In the Thick of the Science
Humans are born with regenerative abilities--two-year-olds have regrown fingertips--but lose that ability with age. Salamanders are the only vertebrates that can regenerate lost body parts as adults; axolotl, the rare Mexican salamander, can grow extra limbs.
The axolotl is important as a model organism because it is a four-footed vertebrate with a similar body plan to humans. Mapping the axolotl genome in 2018 enhanced scientists' genetic understanding of their evolution, development, and regeneration. Being easy to breed in captivity allowed the HEAL team to closely study these amphibians and discover a new cell type they believe may shed light on how to mimic the process in humans.
"Whenever limb regeneration takes place in the salamander, there is a huge amount of something called heparan sulfate around that area," explains Laurencin. "We thought, 'What if this heparan sulfate is the key ingredient to allowing regeneration to take place?' We found these groups of cells that were interspersed in tissues during the time of regeneration that seemed to have connections to each other that expressed this heparan sulfate."
Called GRID (Groups that are Regenerative, Interspersed and Dendritic), these cells were also recently discovered in mice. While GRID cells don't regenerate as well in mice as in salamanders, finding them in mammals was significant.

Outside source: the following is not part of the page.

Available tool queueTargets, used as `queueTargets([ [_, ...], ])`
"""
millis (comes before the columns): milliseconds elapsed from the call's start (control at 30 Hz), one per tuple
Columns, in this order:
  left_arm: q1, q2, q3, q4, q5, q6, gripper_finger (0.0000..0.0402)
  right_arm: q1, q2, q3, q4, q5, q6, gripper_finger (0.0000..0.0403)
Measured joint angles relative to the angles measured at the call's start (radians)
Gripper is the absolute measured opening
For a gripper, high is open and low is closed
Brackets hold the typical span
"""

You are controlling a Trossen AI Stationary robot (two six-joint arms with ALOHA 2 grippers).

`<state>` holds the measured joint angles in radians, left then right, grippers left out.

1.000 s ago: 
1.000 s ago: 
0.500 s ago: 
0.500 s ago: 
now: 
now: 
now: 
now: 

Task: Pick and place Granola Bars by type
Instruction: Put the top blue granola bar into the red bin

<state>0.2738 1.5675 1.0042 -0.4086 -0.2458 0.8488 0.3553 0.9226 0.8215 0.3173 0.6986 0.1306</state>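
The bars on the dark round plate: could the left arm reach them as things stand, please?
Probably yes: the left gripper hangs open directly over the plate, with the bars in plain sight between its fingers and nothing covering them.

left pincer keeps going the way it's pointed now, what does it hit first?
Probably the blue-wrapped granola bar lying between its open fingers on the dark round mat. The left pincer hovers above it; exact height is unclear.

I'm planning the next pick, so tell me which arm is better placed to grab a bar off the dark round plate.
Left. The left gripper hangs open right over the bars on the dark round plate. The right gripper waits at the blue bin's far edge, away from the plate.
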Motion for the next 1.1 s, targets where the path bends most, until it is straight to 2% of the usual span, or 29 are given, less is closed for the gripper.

"If they're found in mice. we might be able to find these in humans in some form," Laurencin says. "We think maybe it will help us figure out regeneration or we can create cells that mimic what grid cells do and create an artificial grid cell."
What Comes Next?
Laurencin and his team have individually engineered and made every single tissue in the lower limb, including bone, cartilage, ligament, skin, nerve, blood vessels. Regenerating joints and joint tissue is the next big mile marker, which Laurencin sees as essential to regenerating a limb that functions and performs in the way he envisions.
"Using stem cells and amnion tissue, we can regenerate joints that are damaged, and have severe arthritis," he says. "We're making progress on all fronts, and making discoveries we believe are going to be helping people along the way."
That focus and advancement is vital to Ennis. After laboring over the decision to have her leg amputated below the knee, she contracted MRSA two weeks post-surgery. In less than a month, she went from a below-the-knee-amputee to a through-the-knee amputee to an above-the-knee amputee.
"A below-the-knee amputation is night-and-day from above-the-knee," she said. "You have to relearn everything. You're basically a toddler."
Kirstie Ennis pictured in July 2020.
Photo Credit: Ennis' Instagram
The clock is ticking on the timeline Laurencin set for himself. Nine years might seem like forever if you're doing time but it might appear fleeting when you're trying to create something that's never been done before. But Laurencin isn't worried. He's convinced time is on his side.
"Every week, I receive an email or a call from someone, maybe a mother whose child has lost a finger or I'm in communication with a disabled American veteran who wants to know how the progress is going. That energizes me to continue to work hard to try to create these sorts of solutions because we're talking about people and their lives."
He devotes about 60 hours a week to the project and the roughly 100 students, faculty and staff who make up the HEAL team at the Convergence Institute seem acutely aware of what's at stake and appear equally dedicated.
"We're in the thick of the science in terms of making this happen," says Laurencin. "We've moved from making the impossible possible to making the possible a reality. That's what science is all about."